O aumento da preocupação do brasileiro sobre o tema, porém, não deve ter consequências práticas. "Muitos movimentos tomaram as ruas no início do ano e foram diminuindo com o passar do tempo. Estamos em dezembro e não houve mais nenhum grande evento, nenhum grande impacto deste tipo de campanha. A opinião pública também percebe os interesses e objetivos destes movimentos e tem noção realista da corrupção, que é antiga e vem de muitos governos anteriores", avalia. E lembra que muitos dos acusados de corrupção estão na política há muitas décadas, atravessando governos e partidos.
"O eleitorado identifica política com muito dinheiro, o que é uma análise correta. Sabem que políticos e empresas estão operando há muitas décadas da mesma maneira e só agora alguns foram apontados. A população mais crítica reconhece a seletividade da Justiça, que investiga alguns, mas não todos, e com isso perde credibilidade", acredita.
Por isso, mais que demonstrar preocupação sobre o tema, Oliveira defende que o caminho para vencer a corrupção é o aperfeiçoamento da democracia por meio do debate crítico, da investigação, dos movimentos e das lutas sociais pela cidadania, como ocorre nas sociedades desenvolvidas. Quanto maior a educação, maior a consciência", defende.

PEQUENAS MALANDRAGENS

Rodrigo Augusto Prando, professor de Sociologia da Universidade Presbiteriana Mackenzie, também explica o resultado da pesquisa pelos noticiários insistentes sobre o assunto. Mas acrescenta que, na internet, seja em redes sociais ou blogs, ainda há resquícios da campanha presidencial de 2014 e consequentemente a confrontação das pessoas que votaram contra o Partido dos Trabalhadores (PT).
"A memória dos brasileiros está sendo cotidianamente lembrada sobre a corrupção, diante de notícias como a prisão de políticos e funcionários do mais alto escalão de grandes empresas. É importante se preocupar com o assunto, mas também refletir que a corrupção é um problema estrutural da nossa sociedade, faz parte da cultura brasileira", argumenta.
Para ele, antes de se preocupar com soluções para os grandes desvios de dinheiro, é preciso prestar atenção em como as pequenas ações corruptas fazem parte da vida das pessoas. "Os brasileiros temem a corrupção em grande escala, mas muita gente continua praticando pequenos desvios, como comprar DVD pirata, furtar TV a cabo, sonegar pequenos impostos", exemplifica.
Prando destaca que a grande corrupção existe, mas há ambiente propício a ela também nos pequenos atos. "As pessoas acabam se acostumando com as pequenas malandragens, aquela situação de conseguir se safar de algum problema com um presentinho... é preciso questionar essa cultura", defende.

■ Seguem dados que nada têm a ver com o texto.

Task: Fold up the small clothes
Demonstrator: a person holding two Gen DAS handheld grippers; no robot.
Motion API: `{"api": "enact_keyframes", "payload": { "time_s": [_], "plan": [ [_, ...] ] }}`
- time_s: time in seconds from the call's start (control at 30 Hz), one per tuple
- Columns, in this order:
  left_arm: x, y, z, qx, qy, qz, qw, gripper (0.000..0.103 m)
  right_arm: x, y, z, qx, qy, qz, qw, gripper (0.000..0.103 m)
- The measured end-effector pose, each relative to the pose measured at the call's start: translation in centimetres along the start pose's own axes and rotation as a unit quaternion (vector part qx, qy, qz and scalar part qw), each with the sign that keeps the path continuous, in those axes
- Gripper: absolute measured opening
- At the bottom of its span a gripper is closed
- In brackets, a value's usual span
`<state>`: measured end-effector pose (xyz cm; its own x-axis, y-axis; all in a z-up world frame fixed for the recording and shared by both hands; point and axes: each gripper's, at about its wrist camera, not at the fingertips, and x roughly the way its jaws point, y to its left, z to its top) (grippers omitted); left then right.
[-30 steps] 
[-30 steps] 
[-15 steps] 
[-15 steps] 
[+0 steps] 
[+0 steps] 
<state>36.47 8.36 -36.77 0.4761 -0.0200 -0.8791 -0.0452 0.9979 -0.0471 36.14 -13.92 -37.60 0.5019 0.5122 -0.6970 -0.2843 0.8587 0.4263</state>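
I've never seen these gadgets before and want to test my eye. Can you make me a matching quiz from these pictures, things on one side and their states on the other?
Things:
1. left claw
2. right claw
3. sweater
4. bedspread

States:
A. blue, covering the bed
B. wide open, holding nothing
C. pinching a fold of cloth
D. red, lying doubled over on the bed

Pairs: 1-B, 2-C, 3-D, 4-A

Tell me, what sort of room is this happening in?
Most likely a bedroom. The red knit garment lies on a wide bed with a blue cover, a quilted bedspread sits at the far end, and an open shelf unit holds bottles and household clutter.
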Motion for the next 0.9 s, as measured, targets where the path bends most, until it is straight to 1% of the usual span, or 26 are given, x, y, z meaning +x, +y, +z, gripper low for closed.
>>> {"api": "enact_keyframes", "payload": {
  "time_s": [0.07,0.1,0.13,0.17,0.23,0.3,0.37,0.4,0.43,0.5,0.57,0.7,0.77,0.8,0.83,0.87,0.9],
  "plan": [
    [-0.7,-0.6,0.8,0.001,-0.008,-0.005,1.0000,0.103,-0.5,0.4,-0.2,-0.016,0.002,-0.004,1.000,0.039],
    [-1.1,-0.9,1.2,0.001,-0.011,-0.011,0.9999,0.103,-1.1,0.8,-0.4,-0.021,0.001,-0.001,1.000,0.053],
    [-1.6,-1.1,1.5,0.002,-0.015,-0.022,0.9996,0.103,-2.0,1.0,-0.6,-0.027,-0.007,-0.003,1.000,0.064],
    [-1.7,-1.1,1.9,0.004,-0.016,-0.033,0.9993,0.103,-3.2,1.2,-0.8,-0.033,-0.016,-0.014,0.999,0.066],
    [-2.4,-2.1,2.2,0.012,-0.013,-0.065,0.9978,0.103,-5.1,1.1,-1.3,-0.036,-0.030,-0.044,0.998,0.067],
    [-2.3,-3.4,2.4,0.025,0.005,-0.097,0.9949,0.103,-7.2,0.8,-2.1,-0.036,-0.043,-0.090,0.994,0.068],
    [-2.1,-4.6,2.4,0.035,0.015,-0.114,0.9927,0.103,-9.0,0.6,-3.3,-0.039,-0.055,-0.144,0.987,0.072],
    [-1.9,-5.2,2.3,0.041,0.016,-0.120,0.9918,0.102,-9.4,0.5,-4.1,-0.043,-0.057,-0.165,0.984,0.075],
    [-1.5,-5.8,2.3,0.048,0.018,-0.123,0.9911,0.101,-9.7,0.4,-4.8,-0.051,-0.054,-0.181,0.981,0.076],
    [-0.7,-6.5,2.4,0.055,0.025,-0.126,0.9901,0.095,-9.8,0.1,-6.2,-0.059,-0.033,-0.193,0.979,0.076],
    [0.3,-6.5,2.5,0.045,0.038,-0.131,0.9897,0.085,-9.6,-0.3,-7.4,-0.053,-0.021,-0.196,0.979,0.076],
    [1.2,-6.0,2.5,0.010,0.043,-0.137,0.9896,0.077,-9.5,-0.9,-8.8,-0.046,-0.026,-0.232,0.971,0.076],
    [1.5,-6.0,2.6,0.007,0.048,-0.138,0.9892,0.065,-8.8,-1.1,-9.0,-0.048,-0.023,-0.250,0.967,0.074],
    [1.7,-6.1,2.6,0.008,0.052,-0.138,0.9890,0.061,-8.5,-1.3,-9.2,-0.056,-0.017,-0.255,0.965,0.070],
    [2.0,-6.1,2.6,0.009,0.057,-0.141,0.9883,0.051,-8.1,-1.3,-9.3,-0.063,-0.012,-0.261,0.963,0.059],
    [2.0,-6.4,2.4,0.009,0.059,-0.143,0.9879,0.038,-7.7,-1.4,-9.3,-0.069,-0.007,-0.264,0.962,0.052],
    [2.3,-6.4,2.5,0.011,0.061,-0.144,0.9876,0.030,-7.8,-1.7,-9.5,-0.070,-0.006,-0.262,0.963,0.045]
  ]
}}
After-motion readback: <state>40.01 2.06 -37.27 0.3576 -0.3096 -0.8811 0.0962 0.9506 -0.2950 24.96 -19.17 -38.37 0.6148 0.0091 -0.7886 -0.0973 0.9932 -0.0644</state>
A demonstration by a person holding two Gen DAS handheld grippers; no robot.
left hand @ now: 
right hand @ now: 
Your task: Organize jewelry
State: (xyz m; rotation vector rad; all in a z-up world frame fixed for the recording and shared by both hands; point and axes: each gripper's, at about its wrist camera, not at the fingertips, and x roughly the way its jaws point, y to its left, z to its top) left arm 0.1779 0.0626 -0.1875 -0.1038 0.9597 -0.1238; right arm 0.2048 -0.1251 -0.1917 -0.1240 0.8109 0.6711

Outra dificuldade é a falta de organização dos brasileiros. "Quando as pessoas pensam apenas nos bilhões desviados, creem que é muito difícil combater esta estrutura e esta cultura. O caminho para mudar essa realidade é trazer o assunto para o cotidiano", reforça.
O nível de educação e escolaridade, para ele, também influencia "o aceite ou não da corrupção", que é algo que permeia todas as classes sociais. "Não tem solução mágica e nem a curto prazo. Este ano, milhares de pessoas foram às ruas protestar, voltaram para suas casas e não aconteceu nada. É preciso ter consciência, educação e cobrança efetiva para que o governo seja transparente nas ações", opina.